■ WHAT YOU WILL DO:
Please transcribe exactly, and only, the lines of the data below between the line holding "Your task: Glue" and the line holding "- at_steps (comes", inclusive.

■ DATA FOR ANALYSIS:
========

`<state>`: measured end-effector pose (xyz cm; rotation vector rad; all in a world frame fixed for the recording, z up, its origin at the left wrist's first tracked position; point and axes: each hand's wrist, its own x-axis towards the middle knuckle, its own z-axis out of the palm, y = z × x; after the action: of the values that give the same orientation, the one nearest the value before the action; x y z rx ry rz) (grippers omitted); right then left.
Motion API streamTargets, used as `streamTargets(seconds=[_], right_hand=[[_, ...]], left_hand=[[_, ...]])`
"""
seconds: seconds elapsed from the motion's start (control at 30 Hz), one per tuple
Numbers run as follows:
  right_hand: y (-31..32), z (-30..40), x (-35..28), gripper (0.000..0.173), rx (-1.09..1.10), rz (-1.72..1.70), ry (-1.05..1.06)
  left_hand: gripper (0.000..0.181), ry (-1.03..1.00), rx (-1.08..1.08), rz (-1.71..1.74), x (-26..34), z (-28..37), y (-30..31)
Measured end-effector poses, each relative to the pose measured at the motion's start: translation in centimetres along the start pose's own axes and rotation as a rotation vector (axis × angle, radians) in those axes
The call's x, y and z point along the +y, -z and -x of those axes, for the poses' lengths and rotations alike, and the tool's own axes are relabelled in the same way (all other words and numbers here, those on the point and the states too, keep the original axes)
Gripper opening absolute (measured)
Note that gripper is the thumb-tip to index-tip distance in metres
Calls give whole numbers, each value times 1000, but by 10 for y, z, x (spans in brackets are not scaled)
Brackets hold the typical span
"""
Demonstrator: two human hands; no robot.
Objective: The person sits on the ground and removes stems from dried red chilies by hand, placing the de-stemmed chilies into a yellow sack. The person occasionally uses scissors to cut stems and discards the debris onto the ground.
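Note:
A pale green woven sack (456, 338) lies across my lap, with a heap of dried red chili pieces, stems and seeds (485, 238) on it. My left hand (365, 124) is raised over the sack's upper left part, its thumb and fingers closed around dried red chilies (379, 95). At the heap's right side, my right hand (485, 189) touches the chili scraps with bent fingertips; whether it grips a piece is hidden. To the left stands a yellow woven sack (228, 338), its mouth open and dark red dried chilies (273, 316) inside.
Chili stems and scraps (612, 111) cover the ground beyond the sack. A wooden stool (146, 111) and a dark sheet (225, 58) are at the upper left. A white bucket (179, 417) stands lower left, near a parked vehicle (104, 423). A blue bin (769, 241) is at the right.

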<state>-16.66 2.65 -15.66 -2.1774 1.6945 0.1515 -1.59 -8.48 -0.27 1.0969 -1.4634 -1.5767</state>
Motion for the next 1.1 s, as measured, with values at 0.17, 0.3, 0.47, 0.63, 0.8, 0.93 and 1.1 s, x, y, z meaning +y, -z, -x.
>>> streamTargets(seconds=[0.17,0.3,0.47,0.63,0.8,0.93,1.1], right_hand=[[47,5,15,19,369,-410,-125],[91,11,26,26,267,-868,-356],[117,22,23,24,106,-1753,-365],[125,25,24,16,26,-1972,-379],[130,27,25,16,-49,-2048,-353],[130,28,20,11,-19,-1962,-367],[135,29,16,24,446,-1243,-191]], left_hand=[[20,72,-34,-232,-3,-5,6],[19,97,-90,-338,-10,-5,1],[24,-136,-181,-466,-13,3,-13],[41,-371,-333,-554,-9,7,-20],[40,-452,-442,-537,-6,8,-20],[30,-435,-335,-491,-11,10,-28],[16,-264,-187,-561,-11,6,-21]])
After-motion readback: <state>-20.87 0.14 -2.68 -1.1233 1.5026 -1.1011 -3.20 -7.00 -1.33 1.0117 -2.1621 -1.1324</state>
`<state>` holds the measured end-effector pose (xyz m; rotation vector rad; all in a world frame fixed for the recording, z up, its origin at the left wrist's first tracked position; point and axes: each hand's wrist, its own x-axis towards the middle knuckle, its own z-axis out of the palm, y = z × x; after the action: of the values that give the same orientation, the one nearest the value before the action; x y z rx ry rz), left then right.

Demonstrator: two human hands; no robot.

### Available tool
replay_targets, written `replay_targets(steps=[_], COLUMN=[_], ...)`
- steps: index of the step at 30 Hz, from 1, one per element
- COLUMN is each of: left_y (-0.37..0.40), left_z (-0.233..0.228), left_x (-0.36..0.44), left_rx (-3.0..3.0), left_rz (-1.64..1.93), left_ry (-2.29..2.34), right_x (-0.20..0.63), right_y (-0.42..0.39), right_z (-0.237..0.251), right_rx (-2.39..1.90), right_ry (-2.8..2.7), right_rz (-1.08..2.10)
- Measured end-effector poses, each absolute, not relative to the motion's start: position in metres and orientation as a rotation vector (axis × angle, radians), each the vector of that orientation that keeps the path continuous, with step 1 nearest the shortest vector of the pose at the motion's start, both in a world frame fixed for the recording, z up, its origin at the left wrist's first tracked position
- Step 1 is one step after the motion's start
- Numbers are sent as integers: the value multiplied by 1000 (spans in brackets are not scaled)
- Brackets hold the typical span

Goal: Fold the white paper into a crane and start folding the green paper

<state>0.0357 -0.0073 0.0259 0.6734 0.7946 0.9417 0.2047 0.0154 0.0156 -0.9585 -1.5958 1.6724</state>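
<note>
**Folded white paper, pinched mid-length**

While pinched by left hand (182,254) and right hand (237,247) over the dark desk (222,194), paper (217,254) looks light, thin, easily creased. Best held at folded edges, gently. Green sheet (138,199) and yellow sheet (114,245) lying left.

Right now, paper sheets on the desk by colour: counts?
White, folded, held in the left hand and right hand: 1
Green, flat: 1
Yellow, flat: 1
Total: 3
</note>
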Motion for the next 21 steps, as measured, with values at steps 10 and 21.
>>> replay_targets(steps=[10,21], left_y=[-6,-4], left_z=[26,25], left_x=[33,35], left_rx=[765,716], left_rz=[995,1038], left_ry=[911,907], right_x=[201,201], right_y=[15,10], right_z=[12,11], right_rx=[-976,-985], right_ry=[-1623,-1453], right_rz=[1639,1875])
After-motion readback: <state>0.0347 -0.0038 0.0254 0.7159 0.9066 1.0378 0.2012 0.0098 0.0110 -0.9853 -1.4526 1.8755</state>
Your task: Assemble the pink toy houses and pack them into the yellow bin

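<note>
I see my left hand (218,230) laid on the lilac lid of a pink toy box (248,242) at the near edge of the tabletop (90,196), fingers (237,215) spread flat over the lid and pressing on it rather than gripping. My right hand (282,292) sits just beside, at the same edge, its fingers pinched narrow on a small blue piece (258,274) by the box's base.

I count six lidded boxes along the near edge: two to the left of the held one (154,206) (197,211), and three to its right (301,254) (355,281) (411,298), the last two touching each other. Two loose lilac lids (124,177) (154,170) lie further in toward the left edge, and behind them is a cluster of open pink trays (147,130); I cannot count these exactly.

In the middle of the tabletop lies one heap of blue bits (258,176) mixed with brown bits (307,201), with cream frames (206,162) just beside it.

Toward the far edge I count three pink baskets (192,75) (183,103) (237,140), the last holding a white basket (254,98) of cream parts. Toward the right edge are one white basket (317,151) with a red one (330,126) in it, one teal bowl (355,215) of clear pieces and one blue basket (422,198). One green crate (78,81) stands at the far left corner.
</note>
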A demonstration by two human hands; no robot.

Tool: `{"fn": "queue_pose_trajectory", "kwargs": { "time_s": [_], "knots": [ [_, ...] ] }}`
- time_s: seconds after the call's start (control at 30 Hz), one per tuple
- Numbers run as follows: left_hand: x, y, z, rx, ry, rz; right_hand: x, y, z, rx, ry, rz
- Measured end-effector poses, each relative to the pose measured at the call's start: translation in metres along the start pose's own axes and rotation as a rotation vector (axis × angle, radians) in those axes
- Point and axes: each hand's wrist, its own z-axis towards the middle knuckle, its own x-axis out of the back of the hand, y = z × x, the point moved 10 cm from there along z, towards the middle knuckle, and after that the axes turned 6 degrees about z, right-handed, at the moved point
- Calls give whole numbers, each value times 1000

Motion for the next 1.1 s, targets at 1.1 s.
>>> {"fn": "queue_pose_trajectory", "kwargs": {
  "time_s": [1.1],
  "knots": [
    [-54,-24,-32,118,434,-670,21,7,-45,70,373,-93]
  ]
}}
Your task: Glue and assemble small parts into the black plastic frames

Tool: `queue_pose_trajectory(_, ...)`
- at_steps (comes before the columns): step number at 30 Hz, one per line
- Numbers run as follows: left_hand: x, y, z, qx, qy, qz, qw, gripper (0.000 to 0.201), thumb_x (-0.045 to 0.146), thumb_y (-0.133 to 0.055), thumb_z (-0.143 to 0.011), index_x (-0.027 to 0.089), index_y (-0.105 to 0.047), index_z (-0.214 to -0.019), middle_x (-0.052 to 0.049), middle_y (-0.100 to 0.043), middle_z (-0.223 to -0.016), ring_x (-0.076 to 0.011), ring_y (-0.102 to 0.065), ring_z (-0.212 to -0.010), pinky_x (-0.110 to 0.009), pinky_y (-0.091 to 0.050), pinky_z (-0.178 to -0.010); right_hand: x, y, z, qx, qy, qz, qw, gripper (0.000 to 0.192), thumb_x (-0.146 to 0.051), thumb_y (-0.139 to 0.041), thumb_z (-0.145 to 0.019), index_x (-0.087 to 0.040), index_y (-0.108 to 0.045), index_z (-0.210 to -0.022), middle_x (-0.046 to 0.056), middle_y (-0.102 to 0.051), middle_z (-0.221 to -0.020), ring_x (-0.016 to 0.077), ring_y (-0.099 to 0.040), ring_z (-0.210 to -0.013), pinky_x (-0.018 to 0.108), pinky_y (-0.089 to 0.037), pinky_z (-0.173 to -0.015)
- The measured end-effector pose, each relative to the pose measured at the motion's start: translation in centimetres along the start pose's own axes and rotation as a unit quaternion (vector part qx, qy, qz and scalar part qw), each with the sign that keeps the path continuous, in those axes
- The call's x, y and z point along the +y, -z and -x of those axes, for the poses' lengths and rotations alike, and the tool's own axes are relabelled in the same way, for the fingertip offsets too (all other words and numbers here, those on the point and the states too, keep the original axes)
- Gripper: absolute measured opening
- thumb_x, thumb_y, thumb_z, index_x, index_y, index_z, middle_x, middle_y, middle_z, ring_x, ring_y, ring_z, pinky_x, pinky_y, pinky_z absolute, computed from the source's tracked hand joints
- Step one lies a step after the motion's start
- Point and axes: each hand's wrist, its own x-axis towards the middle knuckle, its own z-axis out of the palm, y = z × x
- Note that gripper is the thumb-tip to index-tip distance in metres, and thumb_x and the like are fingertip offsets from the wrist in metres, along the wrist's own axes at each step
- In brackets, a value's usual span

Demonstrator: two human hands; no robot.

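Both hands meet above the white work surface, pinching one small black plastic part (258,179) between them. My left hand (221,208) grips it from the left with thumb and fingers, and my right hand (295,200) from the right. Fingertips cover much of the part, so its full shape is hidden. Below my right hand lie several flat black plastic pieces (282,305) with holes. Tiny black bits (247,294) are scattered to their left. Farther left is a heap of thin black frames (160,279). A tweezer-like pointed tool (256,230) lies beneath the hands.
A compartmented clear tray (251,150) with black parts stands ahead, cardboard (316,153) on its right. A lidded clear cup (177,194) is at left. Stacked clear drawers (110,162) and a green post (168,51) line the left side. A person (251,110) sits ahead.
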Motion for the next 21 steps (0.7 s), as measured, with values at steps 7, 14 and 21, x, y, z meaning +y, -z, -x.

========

■ REPLY:
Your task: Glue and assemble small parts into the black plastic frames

Tool: `queue_pose_trajectory(_, ...)`
- at_steps (comes before the columns): step number at 30 Hz, one per line

No more work remains for this exercise.